By: Rivka Krause  | 

On Keeping a Journal

It started when I was eighteen with a rather simple sentence: “On the plane for my year in Israel.” I penned that sentence in a sprawled handwriting, and then left the rest of the page blank. A rough start, but now, two years later, journaling is an integral part of my day. 

Prior to keeping my first serious journal, I, like most people, had dabbled in keeping one. It was always on one list of resolutions or another, but never really stuck as a habitat. But once I had committed to writing a page a day during the first months of my year in Israel, I found that I couldn’t stop. At some point, I started bringing my journal with me everywhere and wrote down little bits of overheard conversation and silly observations. At that point, people began to ask what I write and why. What’s the point of keeping a private journal if I never plan to share it?

I never felt that I had a compelling answer to that question until I read Joan Didion’s essay “On Keeping a Notebook” in my creative writing class, in which she writes:

I think we are well advised to keep on nodding terms with the people we used to be, whether we find them attractive company or not. Otherwise they turn up unannounced and surprise us, come hammering on the mind's door at 4 a.m. of a bad night and demand to know who deserted them, who betrayed them, who is going to make amends. We forget all too soon the things we thought we could never forget. We forget the loves and the betrayals alike, forget what we whispered and what we screamed, forget who we were.
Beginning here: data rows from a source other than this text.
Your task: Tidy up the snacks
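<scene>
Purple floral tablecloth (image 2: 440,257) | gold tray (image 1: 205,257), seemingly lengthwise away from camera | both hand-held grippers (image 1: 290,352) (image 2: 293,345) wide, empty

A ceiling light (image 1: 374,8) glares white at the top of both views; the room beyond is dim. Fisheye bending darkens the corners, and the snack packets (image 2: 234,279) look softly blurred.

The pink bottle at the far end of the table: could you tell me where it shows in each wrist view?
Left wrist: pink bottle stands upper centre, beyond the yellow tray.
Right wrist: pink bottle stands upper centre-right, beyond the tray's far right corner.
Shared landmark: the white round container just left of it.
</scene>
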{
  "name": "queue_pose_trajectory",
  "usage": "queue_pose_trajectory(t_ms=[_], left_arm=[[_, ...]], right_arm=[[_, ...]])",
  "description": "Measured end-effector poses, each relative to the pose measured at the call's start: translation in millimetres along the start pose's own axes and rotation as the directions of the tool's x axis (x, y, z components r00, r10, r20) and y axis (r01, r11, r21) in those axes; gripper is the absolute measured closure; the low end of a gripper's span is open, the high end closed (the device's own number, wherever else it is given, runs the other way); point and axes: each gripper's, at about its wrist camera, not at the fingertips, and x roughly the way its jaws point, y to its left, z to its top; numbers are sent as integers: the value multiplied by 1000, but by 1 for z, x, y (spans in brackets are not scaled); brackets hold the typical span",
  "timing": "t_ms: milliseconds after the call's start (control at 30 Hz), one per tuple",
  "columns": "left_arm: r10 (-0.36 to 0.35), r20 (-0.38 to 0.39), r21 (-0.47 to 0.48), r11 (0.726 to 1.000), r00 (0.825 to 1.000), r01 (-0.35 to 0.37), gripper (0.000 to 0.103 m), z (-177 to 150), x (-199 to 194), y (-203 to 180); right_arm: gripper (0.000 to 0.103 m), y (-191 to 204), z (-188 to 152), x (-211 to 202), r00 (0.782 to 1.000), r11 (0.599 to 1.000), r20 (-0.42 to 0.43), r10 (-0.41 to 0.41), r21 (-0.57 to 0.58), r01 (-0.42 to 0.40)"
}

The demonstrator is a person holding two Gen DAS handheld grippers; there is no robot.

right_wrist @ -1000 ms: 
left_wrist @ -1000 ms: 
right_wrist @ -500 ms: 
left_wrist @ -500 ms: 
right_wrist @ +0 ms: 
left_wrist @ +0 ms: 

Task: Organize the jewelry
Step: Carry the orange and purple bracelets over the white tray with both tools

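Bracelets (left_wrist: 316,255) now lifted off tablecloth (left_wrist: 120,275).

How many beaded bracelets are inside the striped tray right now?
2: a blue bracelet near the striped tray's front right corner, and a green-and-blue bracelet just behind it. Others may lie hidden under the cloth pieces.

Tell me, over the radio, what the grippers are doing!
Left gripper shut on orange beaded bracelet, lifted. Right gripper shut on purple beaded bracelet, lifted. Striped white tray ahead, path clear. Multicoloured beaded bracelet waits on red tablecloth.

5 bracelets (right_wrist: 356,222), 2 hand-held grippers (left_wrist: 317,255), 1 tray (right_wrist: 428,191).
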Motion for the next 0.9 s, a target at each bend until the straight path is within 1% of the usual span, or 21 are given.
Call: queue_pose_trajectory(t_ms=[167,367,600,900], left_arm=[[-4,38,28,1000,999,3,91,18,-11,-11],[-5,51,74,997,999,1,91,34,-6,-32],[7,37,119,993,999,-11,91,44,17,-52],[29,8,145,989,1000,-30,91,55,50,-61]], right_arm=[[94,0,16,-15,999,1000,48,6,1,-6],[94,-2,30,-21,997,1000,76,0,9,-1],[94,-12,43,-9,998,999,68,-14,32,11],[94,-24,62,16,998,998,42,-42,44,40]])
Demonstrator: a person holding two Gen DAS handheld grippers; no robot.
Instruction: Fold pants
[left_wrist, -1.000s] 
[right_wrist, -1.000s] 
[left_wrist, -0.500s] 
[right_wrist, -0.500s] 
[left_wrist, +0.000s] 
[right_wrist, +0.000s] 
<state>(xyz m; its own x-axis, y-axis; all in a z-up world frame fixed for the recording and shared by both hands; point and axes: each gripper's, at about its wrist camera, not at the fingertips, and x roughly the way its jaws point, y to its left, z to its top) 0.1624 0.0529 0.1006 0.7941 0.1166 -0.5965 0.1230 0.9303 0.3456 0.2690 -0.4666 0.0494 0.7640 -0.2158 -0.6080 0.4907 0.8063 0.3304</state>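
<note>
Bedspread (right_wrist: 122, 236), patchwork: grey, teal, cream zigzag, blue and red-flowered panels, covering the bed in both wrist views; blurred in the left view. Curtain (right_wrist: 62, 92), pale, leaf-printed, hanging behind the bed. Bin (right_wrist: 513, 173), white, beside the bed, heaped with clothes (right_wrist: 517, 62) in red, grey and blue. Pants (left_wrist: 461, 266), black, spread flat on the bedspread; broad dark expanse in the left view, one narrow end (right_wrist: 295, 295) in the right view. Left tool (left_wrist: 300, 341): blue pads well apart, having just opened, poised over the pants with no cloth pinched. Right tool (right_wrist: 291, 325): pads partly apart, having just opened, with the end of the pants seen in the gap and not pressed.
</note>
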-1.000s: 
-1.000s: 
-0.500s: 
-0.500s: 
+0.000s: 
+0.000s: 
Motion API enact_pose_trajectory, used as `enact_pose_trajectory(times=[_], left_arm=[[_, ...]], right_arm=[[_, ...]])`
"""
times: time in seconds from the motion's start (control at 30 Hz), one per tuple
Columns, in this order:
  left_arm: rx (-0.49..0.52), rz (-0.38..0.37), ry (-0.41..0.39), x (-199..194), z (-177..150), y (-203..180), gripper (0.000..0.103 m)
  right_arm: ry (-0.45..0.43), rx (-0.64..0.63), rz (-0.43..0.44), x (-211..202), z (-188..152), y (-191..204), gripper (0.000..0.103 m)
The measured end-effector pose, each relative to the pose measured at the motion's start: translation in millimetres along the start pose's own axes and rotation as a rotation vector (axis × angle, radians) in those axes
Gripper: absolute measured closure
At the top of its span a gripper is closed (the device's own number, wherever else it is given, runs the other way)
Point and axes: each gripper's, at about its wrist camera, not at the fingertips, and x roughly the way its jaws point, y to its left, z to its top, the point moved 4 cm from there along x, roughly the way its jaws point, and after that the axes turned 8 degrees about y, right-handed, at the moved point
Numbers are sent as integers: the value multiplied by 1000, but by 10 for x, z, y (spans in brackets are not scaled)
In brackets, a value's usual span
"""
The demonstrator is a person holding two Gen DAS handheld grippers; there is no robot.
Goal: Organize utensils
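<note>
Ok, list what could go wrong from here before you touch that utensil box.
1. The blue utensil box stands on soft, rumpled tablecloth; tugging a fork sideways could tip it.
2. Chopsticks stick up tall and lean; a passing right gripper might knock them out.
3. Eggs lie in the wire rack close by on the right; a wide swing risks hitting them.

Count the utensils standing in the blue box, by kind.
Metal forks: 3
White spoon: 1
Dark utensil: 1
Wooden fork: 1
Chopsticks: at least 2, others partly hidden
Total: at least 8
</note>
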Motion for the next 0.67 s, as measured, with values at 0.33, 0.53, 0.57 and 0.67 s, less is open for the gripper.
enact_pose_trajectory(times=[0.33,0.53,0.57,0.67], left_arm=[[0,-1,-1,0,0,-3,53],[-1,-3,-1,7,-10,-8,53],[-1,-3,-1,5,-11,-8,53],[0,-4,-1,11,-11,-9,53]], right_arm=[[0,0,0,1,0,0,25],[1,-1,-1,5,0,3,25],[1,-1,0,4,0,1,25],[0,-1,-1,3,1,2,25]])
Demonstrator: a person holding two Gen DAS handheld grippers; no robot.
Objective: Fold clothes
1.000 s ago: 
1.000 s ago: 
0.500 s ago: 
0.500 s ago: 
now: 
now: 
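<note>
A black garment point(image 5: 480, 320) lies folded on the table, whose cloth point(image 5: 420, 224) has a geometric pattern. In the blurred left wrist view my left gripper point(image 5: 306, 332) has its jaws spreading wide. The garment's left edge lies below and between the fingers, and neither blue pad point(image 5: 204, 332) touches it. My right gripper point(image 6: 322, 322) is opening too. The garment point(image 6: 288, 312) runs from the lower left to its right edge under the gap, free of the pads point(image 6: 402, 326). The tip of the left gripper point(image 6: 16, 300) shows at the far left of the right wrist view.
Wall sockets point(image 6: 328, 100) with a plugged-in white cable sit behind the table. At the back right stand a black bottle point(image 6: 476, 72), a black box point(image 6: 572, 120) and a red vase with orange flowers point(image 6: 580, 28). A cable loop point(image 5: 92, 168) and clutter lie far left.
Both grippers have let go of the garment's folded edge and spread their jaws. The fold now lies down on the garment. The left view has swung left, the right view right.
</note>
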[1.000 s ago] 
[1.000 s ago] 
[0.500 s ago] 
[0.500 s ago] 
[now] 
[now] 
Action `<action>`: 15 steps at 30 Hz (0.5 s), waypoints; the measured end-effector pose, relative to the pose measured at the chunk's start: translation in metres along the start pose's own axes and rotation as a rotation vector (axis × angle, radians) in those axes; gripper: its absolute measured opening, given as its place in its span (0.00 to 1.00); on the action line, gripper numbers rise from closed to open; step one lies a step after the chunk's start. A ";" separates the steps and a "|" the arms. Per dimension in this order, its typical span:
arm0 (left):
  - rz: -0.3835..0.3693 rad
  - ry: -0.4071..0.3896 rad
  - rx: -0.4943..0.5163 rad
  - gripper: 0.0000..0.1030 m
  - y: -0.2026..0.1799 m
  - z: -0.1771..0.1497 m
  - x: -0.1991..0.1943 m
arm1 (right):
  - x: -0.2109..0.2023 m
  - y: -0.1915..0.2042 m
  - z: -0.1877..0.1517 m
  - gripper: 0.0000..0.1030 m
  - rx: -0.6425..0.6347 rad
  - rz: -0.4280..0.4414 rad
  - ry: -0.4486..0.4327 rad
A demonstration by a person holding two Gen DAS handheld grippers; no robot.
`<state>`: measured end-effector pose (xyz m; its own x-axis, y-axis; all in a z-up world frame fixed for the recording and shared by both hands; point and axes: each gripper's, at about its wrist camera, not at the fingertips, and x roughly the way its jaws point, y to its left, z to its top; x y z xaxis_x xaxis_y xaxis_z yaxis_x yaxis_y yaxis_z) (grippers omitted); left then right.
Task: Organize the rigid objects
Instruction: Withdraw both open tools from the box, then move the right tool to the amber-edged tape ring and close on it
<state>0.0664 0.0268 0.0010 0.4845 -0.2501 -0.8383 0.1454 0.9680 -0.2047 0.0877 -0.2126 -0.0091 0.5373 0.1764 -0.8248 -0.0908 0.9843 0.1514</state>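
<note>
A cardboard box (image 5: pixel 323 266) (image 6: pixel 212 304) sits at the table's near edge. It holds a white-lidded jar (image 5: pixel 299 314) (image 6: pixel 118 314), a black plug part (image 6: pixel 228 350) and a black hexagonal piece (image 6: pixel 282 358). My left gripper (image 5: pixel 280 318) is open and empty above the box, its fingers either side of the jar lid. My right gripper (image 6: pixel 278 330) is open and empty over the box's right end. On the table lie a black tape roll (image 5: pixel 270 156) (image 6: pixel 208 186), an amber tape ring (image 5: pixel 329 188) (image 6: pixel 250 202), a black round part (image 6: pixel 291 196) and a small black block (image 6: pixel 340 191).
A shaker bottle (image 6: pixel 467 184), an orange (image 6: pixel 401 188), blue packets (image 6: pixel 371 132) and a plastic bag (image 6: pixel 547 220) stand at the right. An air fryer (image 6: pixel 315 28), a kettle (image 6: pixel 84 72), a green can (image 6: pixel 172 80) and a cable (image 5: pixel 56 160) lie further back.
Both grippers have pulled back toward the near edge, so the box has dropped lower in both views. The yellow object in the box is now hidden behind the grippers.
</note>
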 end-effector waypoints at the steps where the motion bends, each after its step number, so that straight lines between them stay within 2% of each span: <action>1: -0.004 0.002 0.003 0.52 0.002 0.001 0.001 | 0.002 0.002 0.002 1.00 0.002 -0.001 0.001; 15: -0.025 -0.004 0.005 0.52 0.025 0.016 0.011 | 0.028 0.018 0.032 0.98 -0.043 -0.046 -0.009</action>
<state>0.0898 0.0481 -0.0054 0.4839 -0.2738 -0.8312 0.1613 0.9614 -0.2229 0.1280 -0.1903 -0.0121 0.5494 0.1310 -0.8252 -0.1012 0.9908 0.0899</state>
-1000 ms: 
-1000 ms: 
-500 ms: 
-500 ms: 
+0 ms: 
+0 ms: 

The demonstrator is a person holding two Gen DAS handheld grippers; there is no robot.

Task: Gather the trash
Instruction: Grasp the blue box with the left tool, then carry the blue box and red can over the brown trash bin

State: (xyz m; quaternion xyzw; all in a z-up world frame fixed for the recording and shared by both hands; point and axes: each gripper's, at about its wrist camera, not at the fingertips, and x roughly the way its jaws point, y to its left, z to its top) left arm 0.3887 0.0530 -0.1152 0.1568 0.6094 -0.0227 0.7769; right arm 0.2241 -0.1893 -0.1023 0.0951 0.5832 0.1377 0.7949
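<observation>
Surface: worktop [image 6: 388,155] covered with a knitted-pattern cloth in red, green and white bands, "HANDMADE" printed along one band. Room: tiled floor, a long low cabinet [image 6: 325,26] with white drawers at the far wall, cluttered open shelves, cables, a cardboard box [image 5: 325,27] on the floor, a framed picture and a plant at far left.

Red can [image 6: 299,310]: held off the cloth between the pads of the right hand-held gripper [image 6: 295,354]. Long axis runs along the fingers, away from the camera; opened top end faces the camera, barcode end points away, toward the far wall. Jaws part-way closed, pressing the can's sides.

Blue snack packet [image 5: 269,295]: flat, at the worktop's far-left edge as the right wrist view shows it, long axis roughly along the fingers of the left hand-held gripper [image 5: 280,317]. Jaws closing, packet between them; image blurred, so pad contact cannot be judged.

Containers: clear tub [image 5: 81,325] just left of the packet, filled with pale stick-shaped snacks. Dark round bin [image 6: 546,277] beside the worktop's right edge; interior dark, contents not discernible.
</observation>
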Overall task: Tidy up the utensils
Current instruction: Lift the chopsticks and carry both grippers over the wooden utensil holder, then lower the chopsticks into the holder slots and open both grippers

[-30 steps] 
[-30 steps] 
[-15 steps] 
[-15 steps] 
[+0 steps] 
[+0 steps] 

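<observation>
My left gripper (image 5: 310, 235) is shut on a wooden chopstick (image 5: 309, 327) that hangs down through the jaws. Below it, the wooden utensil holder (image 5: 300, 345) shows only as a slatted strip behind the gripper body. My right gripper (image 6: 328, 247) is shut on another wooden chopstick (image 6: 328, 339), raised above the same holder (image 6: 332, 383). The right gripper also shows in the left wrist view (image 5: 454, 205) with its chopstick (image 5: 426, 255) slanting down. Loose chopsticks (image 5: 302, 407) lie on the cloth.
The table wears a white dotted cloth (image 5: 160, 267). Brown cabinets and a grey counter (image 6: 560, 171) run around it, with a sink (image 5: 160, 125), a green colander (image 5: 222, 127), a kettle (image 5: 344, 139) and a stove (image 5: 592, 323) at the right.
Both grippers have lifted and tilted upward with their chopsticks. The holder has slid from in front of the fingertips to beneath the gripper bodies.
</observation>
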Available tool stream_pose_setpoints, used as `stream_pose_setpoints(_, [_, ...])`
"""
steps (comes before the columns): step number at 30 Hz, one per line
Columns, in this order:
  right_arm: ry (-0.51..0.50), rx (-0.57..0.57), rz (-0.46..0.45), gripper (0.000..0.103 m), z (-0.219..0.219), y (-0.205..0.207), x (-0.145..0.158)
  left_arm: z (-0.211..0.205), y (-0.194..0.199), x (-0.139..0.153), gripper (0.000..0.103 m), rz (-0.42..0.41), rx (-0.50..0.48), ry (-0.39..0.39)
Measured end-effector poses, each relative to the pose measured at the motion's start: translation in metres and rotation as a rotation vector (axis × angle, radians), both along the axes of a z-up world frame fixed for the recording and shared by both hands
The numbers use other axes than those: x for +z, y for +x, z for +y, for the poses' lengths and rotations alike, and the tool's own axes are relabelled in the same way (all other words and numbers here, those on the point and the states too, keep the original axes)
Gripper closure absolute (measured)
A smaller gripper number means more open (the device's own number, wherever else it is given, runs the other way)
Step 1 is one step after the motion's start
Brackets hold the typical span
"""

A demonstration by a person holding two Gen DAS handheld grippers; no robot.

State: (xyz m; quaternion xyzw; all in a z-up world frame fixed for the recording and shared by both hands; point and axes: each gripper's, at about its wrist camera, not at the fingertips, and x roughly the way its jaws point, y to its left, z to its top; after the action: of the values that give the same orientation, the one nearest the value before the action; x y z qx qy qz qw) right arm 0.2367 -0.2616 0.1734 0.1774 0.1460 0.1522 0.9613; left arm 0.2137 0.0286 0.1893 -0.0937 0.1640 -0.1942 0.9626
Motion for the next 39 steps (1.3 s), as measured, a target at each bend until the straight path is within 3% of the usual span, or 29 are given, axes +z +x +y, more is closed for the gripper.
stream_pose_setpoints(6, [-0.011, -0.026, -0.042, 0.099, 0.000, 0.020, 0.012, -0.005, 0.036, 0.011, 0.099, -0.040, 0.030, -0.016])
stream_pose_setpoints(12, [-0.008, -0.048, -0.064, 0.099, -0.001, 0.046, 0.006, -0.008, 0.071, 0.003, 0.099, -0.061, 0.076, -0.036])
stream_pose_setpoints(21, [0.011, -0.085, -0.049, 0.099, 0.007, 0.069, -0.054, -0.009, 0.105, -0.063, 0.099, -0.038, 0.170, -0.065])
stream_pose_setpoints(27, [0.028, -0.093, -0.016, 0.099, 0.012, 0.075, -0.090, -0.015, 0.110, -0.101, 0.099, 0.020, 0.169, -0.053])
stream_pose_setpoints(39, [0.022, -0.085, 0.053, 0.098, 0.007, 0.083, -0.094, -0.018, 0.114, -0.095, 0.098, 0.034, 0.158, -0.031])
When I journal, I remember the little pieces of myself that I would otherwise forget. The little bits of my life that I cannot hold onto, but that I can revisit.  Our lives are so full of moments and memories that we inevitably lose “the things we thought we could never forget.” Returning to my journals lends texture to the hazy past. It’s been only two years since my year in Israel, yet I don’t remember the details of that year.  I remember the big things, but not the little details or what I was feeling for most of the time. But with a journal, I can return to the thoughts that troubled me, the questions I obsessed over, and the new joys I experienced. Journals have an additional advantage in their total privacy. In modern life, the detritus of our pasts are almost inescapable. Phone camera rolls, Facebook pages and our search history all give insight into who we were, but they lack the quality of total privacy. When I write in a notebook, aware that no one else will read it, I am forced into complete honesty. In order for the journal to be worthwhile, I must come to its pages without delusions of the life I want others to see. I keep a journal, and equally, it keeps me because it is the grand repository of my life. I have been keeping a journal for two years now and I am surprised by the things that I have forgotten. I wonder what it will be like to read my current journals twenty years from now. Our lives are short, and our memories are frail, but by writing our thoughts down we give ourselves the ability to revisit memories that would have otherwise faded away.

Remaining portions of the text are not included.